The Nizam’s idiosyncrasies emerge through his disappointment at his portrayal as the Time’s Person of the Year, something his daughter is elated about. What glory lay in being born in a wealthy family when his administration and his reforms were barely addressed in the piece about him, the Nizam laments. The quagmire in which Hyderabad finds itself during the Partition, the Nizam’s vacillations in deciding which side to choose and eventually acceding to the Union of India, is another episode that’s highlighted. And this is where the writing oozes maturity, yet again, for the oft-narrated tale of Hyderabad’s possible leaning towards Pakistan is relegated to the bin (a funny moment when the Nizam narrates to his daughter how he decided to not join Pakistan because of the way Jinnah sat cross-legged, pipe in his mouth, as he waited for the Nizam). The angle brought out instead, in the Nizam’s own disappointed tone, was the perceived betrayal by the Britishers. Despite the Asaf Jahi dynasty’s British loyalism for over seven generations, and their hefty donations of money to the Allied Forces during the Great war, the best King George could do was ‘pray’ for Hyderabad, Mir Osman Ali bewails in the play. That’s a dimension seldom addressed when the Nizam’s proclivities and initial reluctance to join the Indian Union are discussed.
A dense undertone of the play, was Noor’s Shehzadi Pasha, perpetually at the fringes of Mir Osman Ali’s life without the acknowledgment that she belongs, ‘always in his shadows’, despite learning so much from him, and how she yearns for her father’s approval. The audience is enthralled with the clever mix of dialogues, monologues, soliloquies and fourth wall narrations. Noor’s depiction of Shehzadi Pashawas full of bitter-sweet verve.
Mohammad Ali Baig brought out the dignity that befits a Prime Minister, loyalist without being ingratiating.

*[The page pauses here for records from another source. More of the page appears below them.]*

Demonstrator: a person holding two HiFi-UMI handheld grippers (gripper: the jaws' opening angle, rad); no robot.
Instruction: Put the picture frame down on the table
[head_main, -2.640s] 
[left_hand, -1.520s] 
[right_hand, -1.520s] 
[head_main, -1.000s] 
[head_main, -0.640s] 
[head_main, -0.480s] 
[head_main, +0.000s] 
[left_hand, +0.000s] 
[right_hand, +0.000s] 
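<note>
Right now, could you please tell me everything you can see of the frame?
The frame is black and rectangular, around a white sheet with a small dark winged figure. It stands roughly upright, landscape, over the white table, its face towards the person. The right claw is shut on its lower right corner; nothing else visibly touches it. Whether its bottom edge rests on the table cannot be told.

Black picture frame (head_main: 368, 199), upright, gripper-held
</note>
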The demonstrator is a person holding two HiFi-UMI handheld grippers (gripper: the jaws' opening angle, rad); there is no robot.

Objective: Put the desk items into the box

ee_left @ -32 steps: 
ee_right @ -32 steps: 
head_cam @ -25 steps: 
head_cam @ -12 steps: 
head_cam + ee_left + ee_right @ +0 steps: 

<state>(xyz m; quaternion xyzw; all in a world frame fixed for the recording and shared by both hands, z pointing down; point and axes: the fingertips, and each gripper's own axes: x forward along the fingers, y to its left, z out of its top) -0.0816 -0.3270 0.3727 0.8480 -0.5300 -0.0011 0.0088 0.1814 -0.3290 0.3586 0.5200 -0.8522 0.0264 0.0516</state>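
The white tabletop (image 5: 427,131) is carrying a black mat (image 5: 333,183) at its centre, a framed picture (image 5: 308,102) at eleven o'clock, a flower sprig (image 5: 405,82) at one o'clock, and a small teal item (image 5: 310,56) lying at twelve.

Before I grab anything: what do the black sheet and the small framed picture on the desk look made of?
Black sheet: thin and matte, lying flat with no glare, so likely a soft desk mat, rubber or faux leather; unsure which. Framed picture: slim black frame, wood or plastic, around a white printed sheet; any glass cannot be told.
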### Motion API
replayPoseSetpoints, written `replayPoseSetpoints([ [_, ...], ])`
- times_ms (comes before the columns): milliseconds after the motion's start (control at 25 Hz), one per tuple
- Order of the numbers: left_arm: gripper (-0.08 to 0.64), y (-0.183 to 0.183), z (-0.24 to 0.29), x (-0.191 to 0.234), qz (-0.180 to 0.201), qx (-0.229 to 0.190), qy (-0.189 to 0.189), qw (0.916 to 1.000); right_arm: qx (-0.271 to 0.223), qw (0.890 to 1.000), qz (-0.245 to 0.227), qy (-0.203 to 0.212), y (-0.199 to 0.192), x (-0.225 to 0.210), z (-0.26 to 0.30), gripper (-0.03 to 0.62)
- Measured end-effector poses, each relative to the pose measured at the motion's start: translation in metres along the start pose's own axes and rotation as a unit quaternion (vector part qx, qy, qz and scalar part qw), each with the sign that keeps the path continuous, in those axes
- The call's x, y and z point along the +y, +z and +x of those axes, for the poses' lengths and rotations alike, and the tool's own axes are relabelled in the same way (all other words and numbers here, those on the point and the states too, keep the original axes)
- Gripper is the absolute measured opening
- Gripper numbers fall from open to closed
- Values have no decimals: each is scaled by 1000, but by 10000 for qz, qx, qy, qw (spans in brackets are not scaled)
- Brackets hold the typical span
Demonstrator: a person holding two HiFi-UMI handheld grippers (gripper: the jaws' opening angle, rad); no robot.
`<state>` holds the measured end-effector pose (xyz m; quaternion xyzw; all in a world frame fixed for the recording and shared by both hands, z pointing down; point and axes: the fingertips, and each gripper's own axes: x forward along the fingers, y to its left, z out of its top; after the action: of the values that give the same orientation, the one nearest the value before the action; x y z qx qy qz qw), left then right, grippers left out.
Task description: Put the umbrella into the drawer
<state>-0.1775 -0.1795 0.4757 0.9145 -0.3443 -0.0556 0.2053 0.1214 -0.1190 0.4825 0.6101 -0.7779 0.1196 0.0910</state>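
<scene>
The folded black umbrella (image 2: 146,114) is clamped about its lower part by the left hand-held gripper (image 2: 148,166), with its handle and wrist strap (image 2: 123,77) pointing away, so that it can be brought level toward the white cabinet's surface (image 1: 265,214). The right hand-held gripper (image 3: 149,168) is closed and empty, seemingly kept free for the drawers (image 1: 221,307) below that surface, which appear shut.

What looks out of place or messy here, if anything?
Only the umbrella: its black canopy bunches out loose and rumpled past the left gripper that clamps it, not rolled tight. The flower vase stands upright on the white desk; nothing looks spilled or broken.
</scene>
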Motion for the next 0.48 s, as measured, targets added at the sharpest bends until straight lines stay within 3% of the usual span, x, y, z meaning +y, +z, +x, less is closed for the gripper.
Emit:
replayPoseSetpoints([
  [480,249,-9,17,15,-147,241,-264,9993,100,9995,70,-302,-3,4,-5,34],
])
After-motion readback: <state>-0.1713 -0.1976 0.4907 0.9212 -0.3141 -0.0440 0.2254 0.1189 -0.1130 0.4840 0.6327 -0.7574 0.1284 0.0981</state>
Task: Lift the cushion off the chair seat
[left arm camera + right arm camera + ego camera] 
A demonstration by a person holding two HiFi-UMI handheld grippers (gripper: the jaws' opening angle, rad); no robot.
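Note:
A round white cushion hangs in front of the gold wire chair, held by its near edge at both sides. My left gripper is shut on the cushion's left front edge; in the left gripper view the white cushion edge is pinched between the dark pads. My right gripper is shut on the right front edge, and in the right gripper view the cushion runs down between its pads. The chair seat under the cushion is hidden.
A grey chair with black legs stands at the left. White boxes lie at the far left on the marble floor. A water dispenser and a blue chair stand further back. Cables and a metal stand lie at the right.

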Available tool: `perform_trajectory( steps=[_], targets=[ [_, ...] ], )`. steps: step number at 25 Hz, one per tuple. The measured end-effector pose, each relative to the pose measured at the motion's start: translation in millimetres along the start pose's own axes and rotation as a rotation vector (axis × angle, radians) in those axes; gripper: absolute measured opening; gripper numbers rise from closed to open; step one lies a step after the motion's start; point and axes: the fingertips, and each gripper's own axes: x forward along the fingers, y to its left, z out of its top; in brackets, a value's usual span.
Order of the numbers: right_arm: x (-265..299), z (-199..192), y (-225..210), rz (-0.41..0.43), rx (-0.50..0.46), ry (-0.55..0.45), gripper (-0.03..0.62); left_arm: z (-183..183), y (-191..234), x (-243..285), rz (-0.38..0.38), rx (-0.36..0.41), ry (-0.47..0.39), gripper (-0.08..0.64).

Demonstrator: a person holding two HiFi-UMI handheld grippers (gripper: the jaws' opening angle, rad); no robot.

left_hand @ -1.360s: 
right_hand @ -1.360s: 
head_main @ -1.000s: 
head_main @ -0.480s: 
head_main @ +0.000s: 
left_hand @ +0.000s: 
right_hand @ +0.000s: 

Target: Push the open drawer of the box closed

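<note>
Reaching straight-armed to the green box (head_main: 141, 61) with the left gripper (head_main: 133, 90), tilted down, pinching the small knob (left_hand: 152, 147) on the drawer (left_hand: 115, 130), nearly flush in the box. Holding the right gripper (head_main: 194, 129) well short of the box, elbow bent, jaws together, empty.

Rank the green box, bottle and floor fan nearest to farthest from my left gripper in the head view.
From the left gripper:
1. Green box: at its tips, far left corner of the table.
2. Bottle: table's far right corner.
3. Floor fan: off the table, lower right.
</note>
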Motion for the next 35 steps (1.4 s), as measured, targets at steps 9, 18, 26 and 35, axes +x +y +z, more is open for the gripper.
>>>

Mohan Agashe brought out the eccentric genius of the Nizam beautifully, modulating his voice and body language vividly, from a sprightly Nizam to a heartbroken older man. The play wouldn’t be what it was without the actor’s seasoned, nuanced, and meticulous portrayal of the Nizam.
The only downside was the slow transmogrification from being Shehzadi Pasha’s story to that of the Nizam. To explore more of what she thought and what happened of her after the Nizam’s demise would have been a wonderful tribute to women who were probably able but never treated as equals.